Abstract:
In Sri Lanka, cricket is the most popular game and has become an integral part of the culture.
Various factors come into play while selecting a team. A human selection committee invariably
suffers from the shortcomings of unfair or biased judgment and human errors. A system is thus
required which can effectively take into account all factors involved and give the optimal team,
without human interference. This study is to develop a scientific method for selecting the best
batsmen for a particular 50 over match. The study was carried out under the Sri Lankan context.

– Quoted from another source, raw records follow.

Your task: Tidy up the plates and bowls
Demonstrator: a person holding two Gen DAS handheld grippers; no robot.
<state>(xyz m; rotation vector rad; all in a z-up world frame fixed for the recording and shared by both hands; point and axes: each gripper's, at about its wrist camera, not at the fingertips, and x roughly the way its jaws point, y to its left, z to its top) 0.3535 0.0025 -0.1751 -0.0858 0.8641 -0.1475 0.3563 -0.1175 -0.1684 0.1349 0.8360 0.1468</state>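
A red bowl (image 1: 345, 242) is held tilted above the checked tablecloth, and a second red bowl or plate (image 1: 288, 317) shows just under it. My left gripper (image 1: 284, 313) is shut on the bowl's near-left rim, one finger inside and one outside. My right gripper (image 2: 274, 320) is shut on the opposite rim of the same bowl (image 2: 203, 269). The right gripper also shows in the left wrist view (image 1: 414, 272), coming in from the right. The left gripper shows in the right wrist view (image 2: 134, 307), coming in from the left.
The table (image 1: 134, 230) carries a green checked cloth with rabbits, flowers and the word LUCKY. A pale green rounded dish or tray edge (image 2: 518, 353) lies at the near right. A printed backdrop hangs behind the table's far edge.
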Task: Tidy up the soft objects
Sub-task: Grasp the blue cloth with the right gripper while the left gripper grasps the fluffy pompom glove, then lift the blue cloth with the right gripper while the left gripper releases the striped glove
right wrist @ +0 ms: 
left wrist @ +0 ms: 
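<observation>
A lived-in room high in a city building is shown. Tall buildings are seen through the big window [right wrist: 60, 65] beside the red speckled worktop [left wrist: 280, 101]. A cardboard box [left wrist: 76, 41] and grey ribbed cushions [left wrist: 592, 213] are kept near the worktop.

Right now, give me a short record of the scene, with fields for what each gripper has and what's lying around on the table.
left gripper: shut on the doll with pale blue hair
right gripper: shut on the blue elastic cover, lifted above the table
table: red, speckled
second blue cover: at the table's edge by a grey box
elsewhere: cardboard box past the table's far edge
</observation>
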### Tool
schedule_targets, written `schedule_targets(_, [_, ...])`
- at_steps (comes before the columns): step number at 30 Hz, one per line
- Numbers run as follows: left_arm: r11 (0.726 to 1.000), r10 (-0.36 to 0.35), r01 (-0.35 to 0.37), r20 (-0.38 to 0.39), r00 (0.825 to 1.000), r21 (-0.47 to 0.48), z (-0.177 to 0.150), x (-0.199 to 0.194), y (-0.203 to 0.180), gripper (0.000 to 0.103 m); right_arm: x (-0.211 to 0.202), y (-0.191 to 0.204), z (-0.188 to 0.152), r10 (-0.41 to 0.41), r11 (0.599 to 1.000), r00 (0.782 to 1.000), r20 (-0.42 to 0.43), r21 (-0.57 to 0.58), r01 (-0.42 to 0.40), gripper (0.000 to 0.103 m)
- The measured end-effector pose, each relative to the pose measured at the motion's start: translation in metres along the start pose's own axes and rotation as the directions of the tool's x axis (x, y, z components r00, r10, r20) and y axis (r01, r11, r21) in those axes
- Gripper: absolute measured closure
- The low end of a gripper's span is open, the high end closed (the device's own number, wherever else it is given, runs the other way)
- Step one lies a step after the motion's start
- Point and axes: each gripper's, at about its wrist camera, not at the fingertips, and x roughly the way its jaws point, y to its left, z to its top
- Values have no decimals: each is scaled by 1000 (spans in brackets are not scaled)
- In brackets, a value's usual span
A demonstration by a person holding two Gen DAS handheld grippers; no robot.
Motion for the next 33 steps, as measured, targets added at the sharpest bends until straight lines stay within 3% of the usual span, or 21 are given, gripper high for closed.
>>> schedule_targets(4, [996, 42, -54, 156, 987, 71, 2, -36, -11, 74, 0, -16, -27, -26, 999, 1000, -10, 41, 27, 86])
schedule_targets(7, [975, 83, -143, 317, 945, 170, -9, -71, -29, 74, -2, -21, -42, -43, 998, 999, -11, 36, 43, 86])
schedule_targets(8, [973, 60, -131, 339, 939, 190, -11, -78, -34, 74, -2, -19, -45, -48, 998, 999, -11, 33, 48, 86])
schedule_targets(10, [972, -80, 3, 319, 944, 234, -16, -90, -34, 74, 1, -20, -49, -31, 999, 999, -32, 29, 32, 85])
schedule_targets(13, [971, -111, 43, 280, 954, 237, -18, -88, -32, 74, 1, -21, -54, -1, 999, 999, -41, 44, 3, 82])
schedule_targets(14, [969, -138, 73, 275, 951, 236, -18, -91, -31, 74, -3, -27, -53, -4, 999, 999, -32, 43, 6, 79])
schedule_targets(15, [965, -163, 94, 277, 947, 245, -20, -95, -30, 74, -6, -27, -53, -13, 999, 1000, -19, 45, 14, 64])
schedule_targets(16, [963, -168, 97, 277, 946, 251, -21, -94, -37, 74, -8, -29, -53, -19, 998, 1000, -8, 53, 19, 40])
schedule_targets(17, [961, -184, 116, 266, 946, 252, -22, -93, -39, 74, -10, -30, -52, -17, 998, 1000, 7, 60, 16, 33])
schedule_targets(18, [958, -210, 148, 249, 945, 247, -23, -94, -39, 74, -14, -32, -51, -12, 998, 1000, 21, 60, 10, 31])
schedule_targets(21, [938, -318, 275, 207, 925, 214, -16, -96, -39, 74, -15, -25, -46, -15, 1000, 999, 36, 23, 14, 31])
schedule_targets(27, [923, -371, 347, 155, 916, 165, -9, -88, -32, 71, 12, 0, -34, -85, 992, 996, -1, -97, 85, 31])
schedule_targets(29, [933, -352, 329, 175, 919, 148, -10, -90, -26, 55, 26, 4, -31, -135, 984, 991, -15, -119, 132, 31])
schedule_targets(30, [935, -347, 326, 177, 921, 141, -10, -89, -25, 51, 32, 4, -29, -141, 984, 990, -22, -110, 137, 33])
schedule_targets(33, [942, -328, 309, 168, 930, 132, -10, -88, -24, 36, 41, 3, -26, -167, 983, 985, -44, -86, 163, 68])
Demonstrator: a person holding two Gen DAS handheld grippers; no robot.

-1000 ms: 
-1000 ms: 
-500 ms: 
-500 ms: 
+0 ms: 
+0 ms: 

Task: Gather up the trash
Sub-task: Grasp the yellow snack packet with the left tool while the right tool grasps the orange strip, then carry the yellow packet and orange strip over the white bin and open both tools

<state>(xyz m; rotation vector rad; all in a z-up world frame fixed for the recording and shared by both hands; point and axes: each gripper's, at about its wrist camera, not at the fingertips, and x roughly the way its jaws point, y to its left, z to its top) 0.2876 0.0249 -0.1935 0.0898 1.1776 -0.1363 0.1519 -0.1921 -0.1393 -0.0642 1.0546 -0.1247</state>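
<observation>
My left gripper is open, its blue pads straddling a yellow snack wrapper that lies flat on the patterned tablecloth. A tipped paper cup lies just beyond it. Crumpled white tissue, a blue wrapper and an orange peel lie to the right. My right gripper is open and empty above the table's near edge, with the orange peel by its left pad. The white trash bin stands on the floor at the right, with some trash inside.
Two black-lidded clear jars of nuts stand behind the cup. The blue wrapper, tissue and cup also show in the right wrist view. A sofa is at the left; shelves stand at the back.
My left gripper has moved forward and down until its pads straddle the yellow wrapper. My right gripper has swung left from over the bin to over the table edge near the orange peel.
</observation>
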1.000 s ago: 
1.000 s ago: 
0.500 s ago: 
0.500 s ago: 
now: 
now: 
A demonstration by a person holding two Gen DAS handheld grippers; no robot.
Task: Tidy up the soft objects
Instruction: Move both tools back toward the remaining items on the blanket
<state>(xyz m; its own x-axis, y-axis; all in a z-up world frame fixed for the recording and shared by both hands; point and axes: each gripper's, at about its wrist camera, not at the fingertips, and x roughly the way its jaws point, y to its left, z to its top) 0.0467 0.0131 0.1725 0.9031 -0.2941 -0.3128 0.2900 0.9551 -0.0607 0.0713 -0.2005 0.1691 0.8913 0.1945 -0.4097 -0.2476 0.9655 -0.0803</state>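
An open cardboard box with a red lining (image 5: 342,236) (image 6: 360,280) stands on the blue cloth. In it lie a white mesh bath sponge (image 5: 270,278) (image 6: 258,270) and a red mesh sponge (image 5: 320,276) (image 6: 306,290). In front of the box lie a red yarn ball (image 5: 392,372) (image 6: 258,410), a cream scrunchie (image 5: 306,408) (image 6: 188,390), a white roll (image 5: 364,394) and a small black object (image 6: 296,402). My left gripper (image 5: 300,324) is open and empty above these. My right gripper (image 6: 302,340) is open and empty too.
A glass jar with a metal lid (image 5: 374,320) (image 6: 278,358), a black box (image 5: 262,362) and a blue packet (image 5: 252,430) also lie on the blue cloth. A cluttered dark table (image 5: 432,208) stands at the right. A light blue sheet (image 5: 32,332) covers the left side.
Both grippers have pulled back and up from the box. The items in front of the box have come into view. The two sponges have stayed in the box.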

Critical factor of this study does not use traditional batting measurements, instead focus on a
measurement, which reflects the performance of a 50 over cricket match. Moreover
measurements were developed to assess players‘ performance against different oppositions,
grounds and recent foam. The graphical analysis showed that Sri Lanka as a team and
individual players had not performed consistently against different oppositions or at different
grounds. One major finding is that not every player‘s performance is low or high at a given
ground or opposition. This revealed that player performance depends on the opposition and
ground. The performance of cricketers depends on their talent and their experience, which in
turn results in an obvious hierarchical structure, where the performances are clustered within
the cricketer. This prompted in adopting Generalized Estimating Equations (GEE) as it is one of
the methods based on the model performance measurement was calculated and then ranked the
players to pick the best set of players for the match. Genetic Algorithm, inspired by biological
evolution, was used to perform a user-defined task with no assumptions to be satisfied. This
machine learning technique used to optimize the set of batsmen using a defined objective
function. Opposition, ground and recent performance are taken as input variables in optimising
the fitness value to arrive at an optimal set of batsman. Both the methods demonstrate valid
results in achieving the desired objective when compared with the original match results.
Therefore, these methods will provide a basis for selectors to overcome many issues.